Joe Gieselman, the Executive Manager of the county’s Transportation and Natural Resources department, told the court that Espey had nearly completed the first phase of the clean-up and that the second would get underway shortly. Work began on July 6. It is expected to conclude early next year.
Project Manager Victoria Harkins detailed the sort of effort her firm had initiated. “In every corner of the creek, (there’s) been a different technique that we’ve had to develop,” she said. “(In one) section, we…use(d) small equipment and wash(ed) and hydro-pressured behind it.”
She noted that the developers had used at least some portion of the creek as a “haul road” and that, in some areas, her team had found run-off that had accumulated to between six and eight feet. Precinct 2 Commissioner Sarah Eckhardt asked Harkins if the damage was worse than had been expected.

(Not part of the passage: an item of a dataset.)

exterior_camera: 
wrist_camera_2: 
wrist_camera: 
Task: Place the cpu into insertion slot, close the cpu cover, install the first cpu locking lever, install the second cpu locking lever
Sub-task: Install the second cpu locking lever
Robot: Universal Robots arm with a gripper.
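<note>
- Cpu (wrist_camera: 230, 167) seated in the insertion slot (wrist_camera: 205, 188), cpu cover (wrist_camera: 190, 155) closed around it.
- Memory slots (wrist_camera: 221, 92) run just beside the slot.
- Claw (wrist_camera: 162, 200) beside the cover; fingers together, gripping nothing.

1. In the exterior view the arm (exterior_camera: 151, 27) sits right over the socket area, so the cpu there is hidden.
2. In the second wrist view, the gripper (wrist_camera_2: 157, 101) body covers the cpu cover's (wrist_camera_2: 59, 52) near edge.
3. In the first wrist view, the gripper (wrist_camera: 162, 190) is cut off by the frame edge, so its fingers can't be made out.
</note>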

“Absolutely,” she responded. “Where there were sections that I really thought that the creek was probably solid all the way across would turn out to be a three, four foot hole filled with silt and it’s hardened.
“I’ve used the simile a number of times: It’s like an ice cream cone dipped in chocolate from Dairy Queen….It’s hardened on the bottom but as soon as you crack through, it just poops,” she said.

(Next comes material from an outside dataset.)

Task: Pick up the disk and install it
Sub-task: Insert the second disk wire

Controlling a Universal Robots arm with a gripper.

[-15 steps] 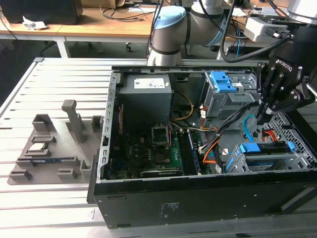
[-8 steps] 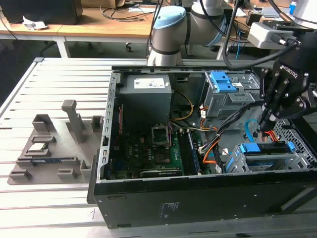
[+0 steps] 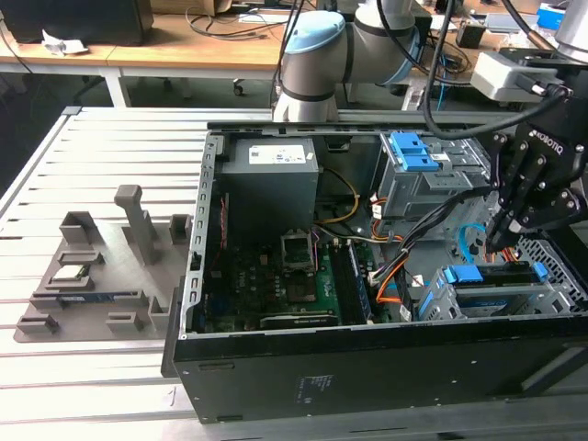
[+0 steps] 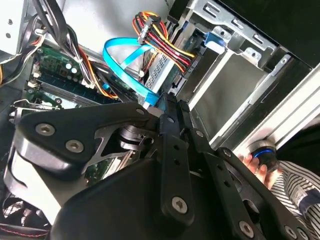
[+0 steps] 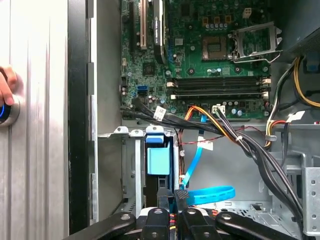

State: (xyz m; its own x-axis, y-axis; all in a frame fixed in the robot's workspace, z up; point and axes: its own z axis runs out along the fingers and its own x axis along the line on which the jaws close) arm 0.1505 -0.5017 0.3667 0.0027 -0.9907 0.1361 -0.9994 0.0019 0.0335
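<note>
Disk (image 5: 158, 165) mostly hidden inside drive cage (image 5: 131, 170), person's hand (image 5: 6, 86) cut off by edge

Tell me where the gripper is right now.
In the exterior view the gripper is at the exterior view's right, inside the open computer case, just above the drive cage with the blue latch.

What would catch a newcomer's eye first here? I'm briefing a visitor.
The open computer case fills the exterior view, green motherboard exposed. At that view's right the black gripper hangs over a drive cage with bright blue latches. A blue ribbon cable curls beside it in the first wrist view.
</note>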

Harkins initially estimated that the work would cost roughly $2.3 million. Travis’ portion of the settlement amounted to $2.1 million. The remainder was split between Hays County, the state Commission, and three property owners.
The full cost of the clean-up, which includes portions of Hamilton Creek in addition to the pool will clock in at around $2.4 million. Should the state not come through with funding, the County is prepared to reimburse itself from its risk fund.

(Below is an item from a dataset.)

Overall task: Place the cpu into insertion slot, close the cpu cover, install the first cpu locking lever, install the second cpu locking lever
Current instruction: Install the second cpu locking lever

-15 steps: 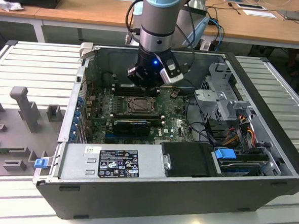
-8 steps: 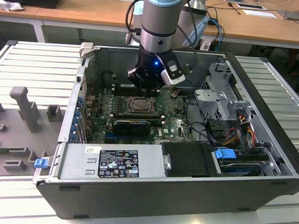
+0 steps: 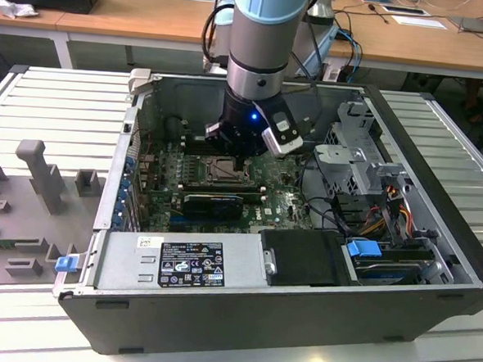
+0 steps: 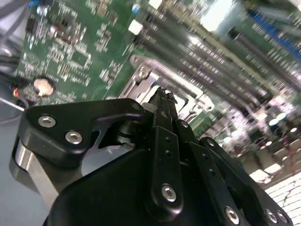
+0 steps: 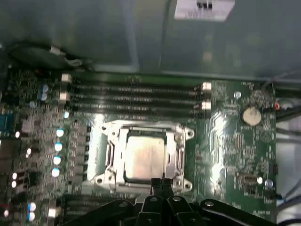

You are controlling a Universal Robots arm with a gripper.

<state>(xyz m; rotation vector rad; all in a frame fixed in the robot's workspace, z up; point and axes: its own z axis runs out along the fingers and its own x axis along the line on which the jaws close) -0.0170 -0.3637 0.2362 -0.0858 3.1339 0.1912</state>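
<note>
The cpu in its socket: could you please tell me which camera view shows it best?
The first wrist view: the cpu faces the camera, its pale face framed by the cpu cover. In the exterior view the arm partly hides the socket. In the second wrist view the pincer blocks it.

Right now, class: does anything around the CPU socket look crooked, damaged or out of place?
Nothing stands out. The cpu lies flat and square in the insertion slot, with the cpu cover framing it evenly. The gripper sits at the socket's edge.
</note>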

Gieselman told In Fact Daily that he felt that the request is a reasonable one. “We know that they’ve probably already committed the money that they got out of the settlement,” he said. “But they have this pool of money that they get from environmental settlements so our intent is to ask them to look for other money to help supplement what we’re doing.
“I think it’s a fair request, in large part because of the county’s involvement with the litigation–that we got such a large settlement, which they participated in the benefits of,” he continued. “My sense is that…had they known that we were going to be short, they probably would have (contributed).”
Gieselman, however, stressed that he didn’t know that for sure.
A Texas Commission on Environmental Quality spokesperson told In Fact Daily that they had not yet received the county’s request. When they do, she said that they would consider it.